§ Exercise objective:
Each line below needs to be duplicated without alteration.

=-=-=-=-=

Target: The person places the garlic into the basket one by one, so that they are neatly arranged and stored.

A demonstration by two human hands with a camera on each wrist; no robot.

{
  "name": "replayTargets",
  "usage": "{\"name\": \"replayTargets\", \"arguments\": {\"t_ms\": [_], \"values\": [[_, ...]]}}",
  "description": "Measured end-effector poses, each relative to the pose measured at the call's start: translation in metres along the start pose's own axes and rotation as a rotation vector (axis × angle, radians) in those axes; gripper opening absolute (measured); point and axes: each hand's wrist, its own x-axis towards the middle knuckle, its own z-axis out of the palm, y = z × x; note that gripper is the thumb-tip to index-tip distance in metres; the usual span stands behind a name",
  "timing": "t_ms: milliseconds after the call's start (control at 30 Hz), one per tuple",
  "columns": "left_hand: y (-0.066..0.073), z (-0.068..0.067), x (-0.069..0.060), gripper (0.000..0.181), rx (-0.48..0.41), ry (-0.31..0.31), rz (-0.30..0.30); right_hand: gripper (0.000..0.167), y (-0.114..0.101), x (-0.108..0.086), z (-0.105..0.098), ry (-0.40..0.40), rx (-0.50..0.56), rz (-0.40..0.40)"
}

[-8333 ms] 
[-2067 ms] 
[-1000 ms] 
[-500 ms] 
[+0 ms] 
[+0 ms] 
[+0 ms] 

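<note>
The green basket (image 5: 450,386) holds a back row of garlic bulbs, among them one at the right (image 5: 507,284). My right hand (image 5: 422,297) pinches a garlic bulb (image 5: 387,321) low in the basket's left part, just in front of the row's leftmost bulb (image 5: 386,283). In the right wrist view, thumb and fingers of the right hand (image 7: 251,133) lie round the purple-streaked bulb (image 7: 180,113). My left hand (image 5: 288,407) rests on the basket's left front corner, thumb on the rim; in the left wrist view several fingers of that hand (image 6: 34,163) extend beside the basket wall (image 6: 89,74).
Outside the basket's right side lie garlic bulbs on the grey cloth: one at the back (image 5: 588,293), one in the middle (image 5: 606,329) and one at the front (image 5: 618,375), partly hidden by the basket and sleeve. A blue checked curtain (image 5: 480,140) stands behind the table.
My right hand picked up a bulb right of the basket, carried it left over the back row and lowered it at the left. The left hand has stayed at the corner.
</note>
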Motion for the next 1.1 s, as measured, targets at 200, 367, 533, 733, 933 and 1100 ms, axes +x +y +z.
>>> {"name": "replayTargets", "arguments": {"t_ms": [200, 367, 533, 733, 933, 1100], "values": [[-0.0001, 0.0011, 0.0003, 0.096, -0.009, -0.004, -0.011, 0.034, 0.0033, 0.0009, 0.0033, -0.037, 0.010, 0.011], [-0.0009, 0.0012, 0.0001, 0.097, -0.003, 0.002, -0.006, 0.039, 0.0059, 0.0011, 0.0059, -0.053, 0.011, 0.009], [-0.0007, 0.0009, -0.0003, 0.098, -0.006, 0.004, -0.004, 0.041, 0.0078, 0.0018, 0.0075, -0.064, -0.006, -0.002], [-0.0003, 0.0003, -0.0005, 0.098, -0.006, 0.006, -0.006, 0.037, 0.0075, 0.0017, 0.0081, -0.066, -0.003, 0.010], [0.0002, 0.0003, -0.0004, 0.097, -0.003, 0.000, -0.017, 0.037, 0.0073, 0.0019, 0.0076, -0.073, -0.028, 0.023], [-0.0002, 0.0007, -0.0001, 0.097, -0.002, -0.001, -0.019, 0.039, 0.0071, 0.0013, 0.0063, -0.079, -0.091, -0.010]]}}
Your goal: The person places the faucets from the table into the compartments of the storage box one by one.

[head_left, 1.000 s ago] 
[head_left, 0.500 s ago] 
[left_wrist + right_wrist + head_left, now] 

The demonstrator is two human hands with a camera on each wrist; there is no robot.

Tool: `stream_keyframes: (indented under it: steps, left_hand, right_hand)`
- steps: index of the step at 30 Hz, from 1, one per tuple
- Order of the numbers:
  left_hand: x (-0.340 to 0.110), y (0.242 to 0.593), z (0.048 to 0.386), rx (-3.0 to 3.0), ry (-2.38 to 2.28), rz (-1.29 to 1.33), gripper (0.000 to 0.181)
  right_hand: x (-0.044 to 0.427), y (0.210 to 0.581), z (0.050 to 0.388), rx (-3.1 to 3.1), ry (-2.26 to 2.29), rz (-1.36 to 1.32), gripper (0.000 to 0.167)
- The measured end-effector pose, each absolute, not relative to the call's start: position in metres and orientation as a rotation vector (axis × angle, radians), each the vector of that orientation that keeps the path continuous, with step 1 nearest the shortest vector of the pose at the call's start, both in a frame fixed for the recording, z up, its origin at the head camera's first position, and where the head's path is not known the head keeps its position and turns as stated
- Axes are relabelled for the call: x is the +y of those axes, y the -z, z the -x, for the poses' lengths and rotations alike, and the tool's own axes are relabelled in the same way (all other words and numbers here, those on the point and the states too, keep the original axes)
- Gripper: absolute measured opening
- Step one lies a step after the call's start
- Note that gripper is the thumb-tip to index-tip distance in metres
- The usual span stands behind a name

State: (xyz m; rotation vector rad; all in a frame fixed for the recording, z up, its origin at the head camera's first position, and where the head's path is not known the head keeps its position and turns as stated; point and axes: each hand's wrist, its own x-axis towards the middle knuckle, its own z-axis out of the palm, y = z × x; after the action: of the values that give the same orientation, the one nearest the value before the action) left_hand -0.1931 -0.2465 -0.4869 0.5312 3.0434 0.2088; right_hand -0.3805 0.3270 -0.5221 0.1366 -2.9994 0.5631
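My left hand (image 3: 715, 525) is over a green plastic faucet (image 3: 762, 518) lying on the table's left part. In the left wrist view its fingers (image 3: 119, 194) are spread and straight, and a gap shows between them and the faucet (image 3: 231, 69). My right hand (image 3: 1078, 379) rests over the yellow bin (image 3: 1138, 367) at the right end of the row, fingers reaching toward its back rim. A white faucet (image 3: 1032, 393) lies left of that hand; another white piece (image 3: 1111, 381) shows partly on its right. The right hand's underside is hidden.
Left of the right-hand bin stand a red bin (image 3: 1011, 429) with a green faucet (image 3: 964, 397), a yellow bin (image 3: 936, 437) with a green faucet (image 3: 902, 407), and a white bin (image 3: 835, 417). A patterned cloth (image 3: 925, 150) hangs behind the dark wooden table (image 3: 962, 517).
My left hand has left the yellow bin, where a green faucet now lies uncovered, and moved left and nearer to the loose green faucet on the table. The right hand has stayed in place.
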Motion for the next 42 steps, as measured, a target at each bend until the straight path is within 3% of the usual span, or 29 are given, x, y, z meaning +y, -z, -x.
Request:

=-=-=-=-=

§ Output below:
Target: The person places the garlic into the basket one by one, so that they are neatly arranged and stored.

A demonstration by two human hands with a camera on each wrist; no robot.

{
  "name": "replayTargets",
  "usage": "{\"name\": \"replayTargets\", \"arguments\": {\"t_ms\": [_], \"values\": [[_, ...]]}}",
  "description": "Measured end-effector poses, each relative to the pose measured at the call's start: translation in metres along the start pose's own axes and rotation as a rotation vector (axis × angle, radians) in those axes; gripper opening absolute (measured); point and axes: each hand's wrist, its own x-axis towards the middle knuckle, its own z-axis out of the palm, y = z × x; note that gripper is the thumb-tip to index-tip distance in metres; the usual span stands behind a name",
  "timing": "t_ms: milliseconds after the call's start (control at 30 Hz), one per tuple",
  "columns": "left_hand: y (-0.066..0.073), z (-0.068..0.067), x (-0.069..0.060), gripper (0.000..0.181), rx (-0.48..0.41), ry (-0.31..0.31), rz (-0.30..0.30); right_hand: gripper (0.000..0.167), y (-0.114..0.101), x (-0.108..0.086), z (-0.105..0.098), ry (-0.40..0.40), rx (-0.50..0.56), rz (-0.40..0.40)"
}

[-8333 ms] 
[-2067 ms] 
[-1000 ms] 
[-500 ms] 
[+0 ms] 
[+0 ms] 
[+0 ms] 

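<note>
The green basket (image 5: 450,386) holds a back row of garlic bulbs, among them one at the right (image 5: 507,284). My right hand (image 5: 422,297) pinches a garlic bulb (image 5: 387,321) low in the basket's left part, just in front of the row's leftmost bulb (image 5: 386,283). In the right wrist view, thumb and fingers of the right hand (image 7: 251,133) lie round the purple-streaked bulb (image 7: 180,113). My left hand (image 5: 288,407) rests on the basket's left front corner, thumb on the rim; in the left wrist view several fingers of that hand (image 6: 34,163) extend beside the basket wall (image 6: 89,74).
Outside the basket's right side lie garlic bulbs on the grey cloth: one at the back (image 5: 588,293), one in the middle (image 5: 606,329) and one at the front (image 5: 618,375), partly hidden by the basket and sleeve. A blue checked curtain (image 5: 480,140) stands behind the table.
My right hand picked up a bulb right of the basket, carried it left over the back row and lowered it at the left. The left hand has stayed at the corner.
</note>
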Motion for the next 1.1 s, as measured, targets at 200, 367, 533, 733, 933 and 1100 ms, axes +x +y +z.
>>> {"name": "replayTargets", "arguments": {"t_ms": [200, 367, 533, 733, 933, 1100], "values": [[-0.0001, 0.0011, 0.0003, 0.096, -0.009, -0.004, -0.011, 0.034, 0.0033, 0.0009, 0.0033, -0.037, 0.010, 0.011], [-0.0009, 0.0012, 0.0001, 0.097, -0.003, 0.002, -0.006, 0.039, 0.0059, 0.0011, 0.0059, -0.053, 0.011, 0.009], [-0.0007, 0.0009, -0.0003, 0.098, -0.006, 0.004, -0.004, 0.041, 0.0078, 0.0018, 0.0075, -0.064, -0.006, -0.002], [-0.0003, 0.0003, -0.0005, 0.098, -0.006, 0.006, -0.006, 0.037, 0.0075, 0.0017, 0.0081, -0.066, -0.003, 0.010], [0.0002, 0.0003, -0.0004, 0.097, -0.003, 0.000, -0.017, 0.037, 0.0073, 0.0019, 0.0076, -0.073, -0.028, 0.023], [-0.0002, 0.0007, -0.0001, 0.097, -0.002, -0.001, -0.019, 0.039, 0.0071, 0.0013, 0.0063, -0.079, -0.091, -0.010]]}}
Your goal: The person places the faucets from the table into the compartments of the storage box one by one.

[head_left, 1.000 s ago] 
[head_left, 0.500 s ago] 
[left_wrist + right_wrist + head_left, now] 

The demonstrator is two human hands with a camera on each wrist; there is no robot.

Tool: `stream_keyframes: (indented under it: steps, left_hand, right_hand)`
- steps: index of the step at 30 Hz, from 1, one per tuple
- Order of the numbers:
  left_hand: x (-0.340 to 0.110), y (0.242 to 0.593), z (0.048 to 0.386), rx (-3.0 to 3.0), ry (-2.38 to 2.28), rz (-1.29 to 1.33), gripper (0.000 to 0.181)
  right_hand: x (-0.044 to 0.427), y (0.210 to 0.581), z (0.050 to 0.388), rx (-3.1 to 3.1), ry (-2.26 to 2.29), rz (-1.36 to 1.32), gripper (0.000 to 0.167)
- The measured end-effector pose, each absolute, not relative to the call's start: position in metres and orientation as a rotation vector (axis × angle, radians), each the vector of that orientation that keeps the path continuous, with step 1 nearest the shortest vector of the pose at the call's start, both in a frame fixed for the recording, z up, its origin at the head camera's first position, and where the head's path is not known the head keeps its position and turns as stated
- Axes are relabelled for the call: x is the +y of those axes, y the -z, z the -x, for the poses' lengths and rotations alike, and the tool's own axes are relabelled in the same way (all other words and numbers here, those on the point and the states too, keep the original axes)
- Gripper: absolute measured opening
- Step one lies a step after the call's start
- Note that gripper is the thumb-tip to index-tip distance in metres
- The usual span stands behind a name

State: (xyz m; rotation vector rad; all in a frame fixed for the recording, z up, its origin at the head camera's first position, and where the head's path is not known the head keeps its position and turns as stated; point and axes: each hand's wrist, its own x-axis towards the middle knuckle, its own z-axis out of the palm, y = z × x; after the action: of the values that give the same orientation, the one nearest the value before the action) left_hand -0.1931 -0.2465 -0.4869 0.5312 3.0434 0.2088; right_hand -0.3805 0.3270 -0.5221 0.1366 -2.9994 0.5631
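My left hand (image 3: 715, 525) is over a green plastic faucet (image 3: 762, 518) lying on the table's left part. In the left wrist view its fingers (image 3: 119, 194) are spread and straight, and a gap shows between them and the faucet (image 3: 231, 69). My right hand (image 3: 1078, 379) rests over the yellow bin (image 3: 1138, 367) at the right end of the row, fingers reaching toward its back rim. A white faucet (image 3: 1032, 393) lies left of that hand; another white piece (image 3: 1111, 381) shows partly on its right. The right hand's underside is hidden.
Left of the right-hand bin stand a red bin (image 3: 1011, 429) with a green faucet (image 3: 964, 397), a yellow bin (image 3: 936, 437) with a green faucet (image 3: 902, 407), and a white bin (image 3: 835, 417). A patterned cloth (image 3: 925, 150) hangs behind the dark wooden table (image 3: 962, 517).
My left hand has left the yellow bin, where a green faucet now lies uncovered, and moved left and nearer to the loose green faucet on the table. The right hand has stayed in place.
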Motion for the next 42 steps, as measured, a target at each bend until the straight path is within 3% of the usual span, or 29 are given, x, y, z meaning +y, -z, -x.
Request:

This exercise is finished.